The crowd is listening, it is growing in size. So Jesus continues, “You have heard that it was said ‘do not commit adultery, but I say don’t even look lustfully at another person has already committed adultery in their heart. If your eye causes you to sin – pluck it out! If your hand causes you to sin, cut it off”. So how can we fit love into the threats of adultery. Well we can’t. And just as murder was a heading for many other acts of destroying another person’s life, so too is adultery. You are destroying yourself, your integrity, and your marriage vows.
When I visit a couple at the end of their life together, I watch their tenderness to each other, their familiarity, their love. I ask them how they met, and their stories are precious. They admit that times may not always have been good, but they got through them. And now they are about to complete their vows to each other. They have been through all of them. Sometimes it has been good, sometimes – not so much; sometimes they enjoy fine things and sometimes they went without; they have experienced times of health, both good and bad. As death approaches their life is complete.
That is what Jesus is saying – that if you are about to do something that could hurt your relationship with your spouse, your children, your parents, your friends, yourself – eradicate it from your being. Take it away, remove it. Take back your peace, your commitment, your love and your faith. Once the cloud of recklessness fades you will see clearly again.
Next Jesus addresses divorce: “You have heard that it was said, ‘whoever divorces his wife, let him give her a certificate of divorce.'” Again the same applies. In each instance that Jesus is talking about – murder, adultery, divorce – he continues to point out to us that so many other things must happen before we get to that point.
In the Alcoholics Anonymous program, the twelve steps help the person to come to terms with his/her drinking: The first four are:
- We admitted we were powerless over alcohol—that our lives had become unmanageable.
- Came to believe that a Power greater than ourselves could restore us to sanity.
- Made a decision to turn our will and our lives over to the care of God as we understood Him.
- Made a searching and fearless moral inventory of ourselves.
Do we recognize that our relationship has become unmanageable? Can we reach out to the Power that is greater than ourselves to restore what we once had? Can we allow God to take our will and our lives and care for us? Step 4 tells us ‘yes’. By making a searching and fearless moral inventory of ourselves, I believe anything can be restored. For example, let’s ask ourselves: Are we capable of hurting someone, including ourselves so deeply? What brought us to this point? And most importantly – how are God and I doing? Do I love God with my whole heart, my whole mind, my whole soul, my whole strength? Did I ever? Do I want to?
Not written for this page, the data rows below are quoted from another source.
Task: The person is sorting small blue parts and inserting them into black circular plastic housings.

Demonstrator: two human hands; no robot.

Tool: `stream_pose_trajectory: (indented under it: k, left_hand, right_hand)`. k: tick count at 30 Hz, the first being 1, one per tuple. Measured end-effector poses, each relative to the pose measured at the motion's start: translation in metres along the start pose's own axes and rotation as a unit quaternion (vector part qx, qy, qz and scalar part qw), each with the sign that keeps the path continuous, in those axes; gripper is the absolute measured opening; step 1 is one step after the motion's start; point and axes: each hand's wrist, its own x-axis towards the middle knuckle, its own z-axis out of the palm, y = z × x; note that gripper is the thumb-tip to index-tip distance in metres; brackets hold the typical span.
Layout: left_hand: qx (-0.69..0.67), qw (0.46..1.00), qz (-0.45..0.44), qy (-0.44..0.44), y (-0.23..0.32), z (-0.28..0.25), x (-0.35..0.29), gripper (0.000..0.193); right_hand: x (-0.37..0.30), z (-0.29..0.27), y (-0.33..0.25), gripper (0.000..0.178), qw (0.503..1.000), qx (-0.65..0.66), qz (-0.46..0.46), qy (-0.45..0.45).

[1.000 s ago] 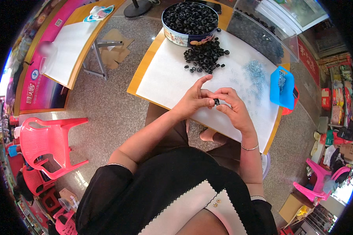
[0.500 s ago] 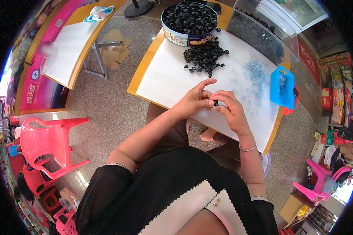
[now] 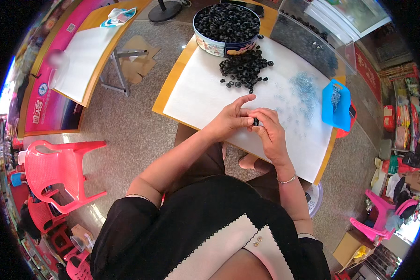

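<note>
Over the near part of a white-topped table [image 3: 196,98], my left hand [image 3: 231,121] and my right hand [image 3: 271,135] meet fingertip to fingertip. A small round black plastic piece [image 3: 255,122] is pinched between them, with the left thumb on one side and the right thumb and fingers on the other. My left index finger points away from the grip. Just beyond the hands lies a heap of similar black pieces [image 3: 244,70]. Small clear bluish pieces [image 3: 305,89] are scattered to the right. Whether one of those is also in my fingers cannot be made out.
A round tin [image 3: 211,46] full of black pieces stands at the far edge. Beside it is a clear plastic bin [image 3: 303,44]. A blue basket [image 3: 337,114] with clear pieces sits at the right edge. A pink chair [image 3: 56,170] stands to the left.
My right hand has turned and closed in on the black piece, its wrist shifting slightly left and the bracelet with it. My left hand has hardly moved.
</note>
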Motion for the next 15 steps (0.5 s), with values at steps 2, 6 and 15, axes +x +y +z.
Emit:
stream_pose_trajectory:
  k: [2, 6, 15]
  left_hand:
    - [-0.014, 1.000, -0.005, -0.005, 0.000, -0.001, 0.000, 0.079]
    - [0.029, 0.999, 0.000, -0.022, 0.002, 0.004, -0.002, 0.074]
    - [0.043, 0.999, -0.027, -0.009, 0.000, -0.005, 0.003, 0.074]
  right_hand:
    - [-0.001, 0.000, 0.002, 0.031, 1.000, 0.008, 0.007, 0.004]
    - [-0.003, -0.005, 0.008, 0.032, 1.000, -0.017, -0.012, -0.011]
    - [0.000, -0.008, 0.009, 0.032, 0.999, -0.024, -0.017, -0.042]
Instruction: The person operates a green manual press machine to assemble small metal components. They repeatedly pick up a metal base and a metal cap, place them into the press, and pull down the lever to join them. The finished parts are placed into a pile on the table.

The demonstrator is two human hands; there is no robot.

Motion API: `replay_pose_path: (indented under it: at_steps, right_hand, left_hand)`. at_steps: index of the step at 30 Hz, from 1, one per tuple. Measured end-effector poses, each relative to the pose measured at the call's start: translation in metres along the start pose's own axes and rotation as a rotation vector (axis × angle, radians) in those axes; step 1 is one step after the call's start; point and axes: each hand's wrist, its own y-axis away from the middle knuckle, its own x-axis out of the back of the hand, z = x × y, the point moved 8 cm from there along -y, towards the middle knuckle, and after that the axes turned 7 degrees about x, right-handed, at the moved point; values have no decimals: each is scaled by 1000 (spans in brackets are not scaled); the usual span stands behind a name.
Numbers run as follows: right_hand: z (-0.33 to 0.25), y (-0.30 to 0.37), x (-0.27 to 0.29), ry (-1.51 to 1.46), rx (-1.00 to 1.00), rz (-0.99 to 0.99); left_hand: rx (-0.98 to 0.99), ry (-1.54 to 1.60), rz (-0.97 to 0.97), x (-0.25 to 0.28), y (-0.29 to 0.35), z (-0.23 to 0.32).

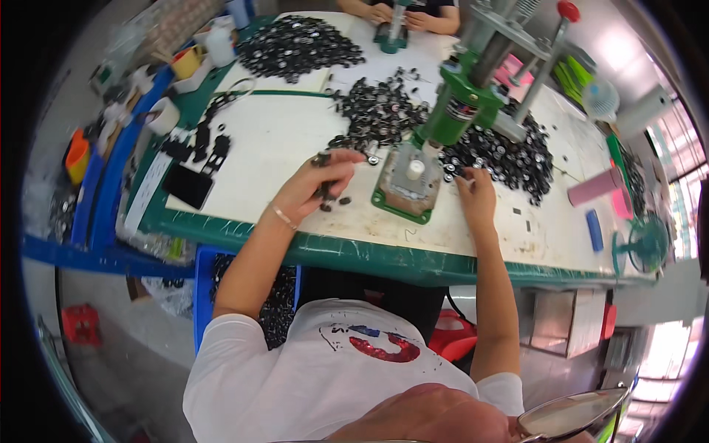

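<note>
A green hand press (461, 103) stands on the table before me, with a white round post (416, 170) on its base plate. To its left, my left hand (314, 184) is curled around several small black parts (323, 159). Its fingertips reach toward a small round black part with a shiny centre (373, 160). On the press's other side, my right hand (478, 198) has its fingertips together at the near edge of a heap of round black parts (509, 159); what lies between them is too small to make out. Another heap of black parts (380, 107) lies behind the press.
A larger black heap (295, 48) is at the back left, near another person's hands (402, 16). A phone (188, 186) lies at left. Pink (595, 186) and blue (594, 229) cylinders and a green fan (646, 244) are at right. A blue bin (205, 295) stands below the table edge.
</note>
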Motion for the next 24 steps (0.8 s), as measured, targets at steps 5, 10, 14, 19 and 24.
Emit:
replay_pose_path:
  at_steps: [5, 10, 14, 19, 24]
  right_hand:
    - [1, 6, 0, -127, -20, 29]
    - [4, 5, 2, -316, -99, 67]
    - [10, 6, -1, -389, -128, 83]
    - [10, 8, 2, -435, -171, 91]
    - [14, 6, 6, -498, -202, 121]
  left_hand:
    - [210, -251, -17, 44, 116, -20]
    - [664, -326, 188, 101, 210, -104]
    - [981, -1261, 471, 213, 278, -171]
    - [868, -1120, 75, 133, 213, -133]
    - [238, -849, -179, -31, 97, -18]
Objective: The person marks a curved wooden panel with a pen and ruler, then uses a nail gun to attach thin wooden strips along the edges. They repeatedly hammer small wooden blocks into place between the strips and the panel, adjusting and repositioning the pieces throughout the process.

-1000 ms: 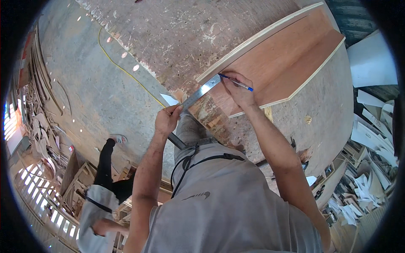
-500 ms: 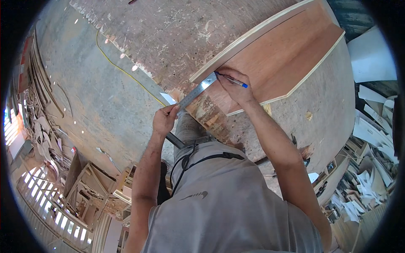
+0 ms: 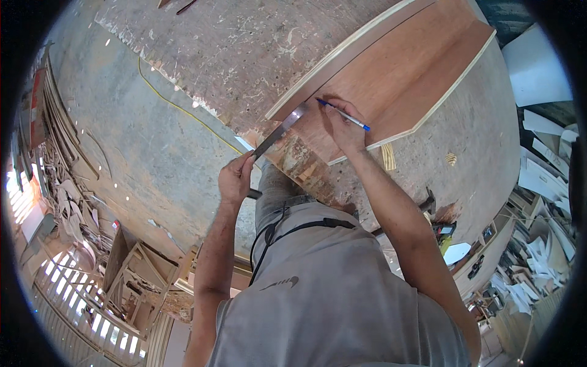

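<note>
My left hand (image 3: 235, 177) grips the near end of a metal ruler (image 3: 278, 133), which slants up and to the right with its far end over the wooden panel. In my right hand (image 3: 347, 129) is a pen (image 3: 353, 117) with a blue cap end, its tip close to the ruler's far end. The reddish-brown plywood panel (image 3: 397, 76) has pale raised edges, one long side curved, and lies on a worn worktable (image 3: 244, 55). A dark line runs along the panel near its curved edge strip (image 3: 342, 61).
Wood offcuts (image 3: 70, 202) and a wooden frame (image 3: 143, 269) stand at the left. White sheet scraps (image 3: 520, 275) pile up at the right. A hammer (image 3: 429, 200) lies right of my forearm, and a yellow cord (image 3: 183, 109) crosses the floor.
The ruler has tilted, its face now darker, and its far end has shifted slightly left. My right hand has moved slightly with the pen, whose tip is now apart from the ruler.
</note>
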`<state>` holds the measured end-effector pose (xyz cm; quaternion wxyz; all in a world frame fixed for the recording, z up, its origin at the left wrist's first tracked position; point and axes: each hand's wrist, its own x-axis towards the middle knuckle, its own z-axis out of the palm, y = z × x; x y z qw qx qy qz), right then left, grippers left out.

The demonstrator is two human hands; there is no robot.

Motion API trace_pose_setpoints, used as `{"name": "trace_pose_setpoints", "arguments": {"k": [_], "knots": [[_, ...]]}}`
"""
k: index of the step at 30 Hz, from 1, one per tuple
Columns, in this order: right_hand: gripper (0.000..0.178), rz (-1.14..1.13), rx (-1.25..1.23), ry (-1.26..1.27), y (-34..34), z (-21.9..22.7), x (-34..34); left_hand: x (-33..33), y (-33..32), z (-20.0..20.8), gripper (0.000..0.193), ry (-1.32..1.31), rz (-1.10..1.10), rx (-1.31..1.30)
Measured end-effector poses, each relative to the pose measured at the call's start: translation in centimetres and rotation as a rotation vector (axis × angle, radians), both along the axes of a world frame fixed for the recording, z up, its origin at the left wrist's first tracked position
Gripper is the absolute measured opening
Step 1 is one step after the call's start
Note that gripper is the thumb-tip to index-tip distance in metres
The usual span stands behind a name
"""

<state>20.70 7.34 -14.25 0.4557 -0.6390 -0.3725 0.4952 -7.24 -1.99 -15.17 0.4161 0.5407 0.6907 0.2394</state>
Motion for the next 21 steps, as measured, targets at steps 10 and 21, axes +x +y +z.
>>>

This is where Jesus’ teaching becomes a bit uncomfortable. That’s because what Jesus is saying is uncomfortable to hear. His intent, however, is always not to condemn but to restore. For repentance and restoration are at the heart of all he is saying. He is saying the law of God is not to punish and discourage. His purpose is to make us think! The ten commandments were never intended to be a check list for sinners. Instead it is a general guideline to moral thinking and ethical behavior. The point of Jesus’ discourse as written in Matthew is to impart in us a deeper commitment to our faith, our actions and those we love.
The beauty of our faith is that it never ends. Each week, as we come to worship, we again experience the gift of grace. We are united once again in community. Our prayers of confession and affirmation once again tell us of who we are and to whom we belong. As we break bread together we are reminded of all who share this experience with us. We gather at its table and all things are made new.
Friends, I believe it is good to challenge ourselves. Are we going to be active or inactive in the choices we make, the lives we live, the responsibilities we have been given. The unexpected learnings we receive are sometimes the best! May love guide your way, and may you be deeply blessed.
One of my favorite verses in scripture comes from Psalm 51. Verse 6: you desire truth in the inward being; therefore give me wisdom in my secret heart. May it be so!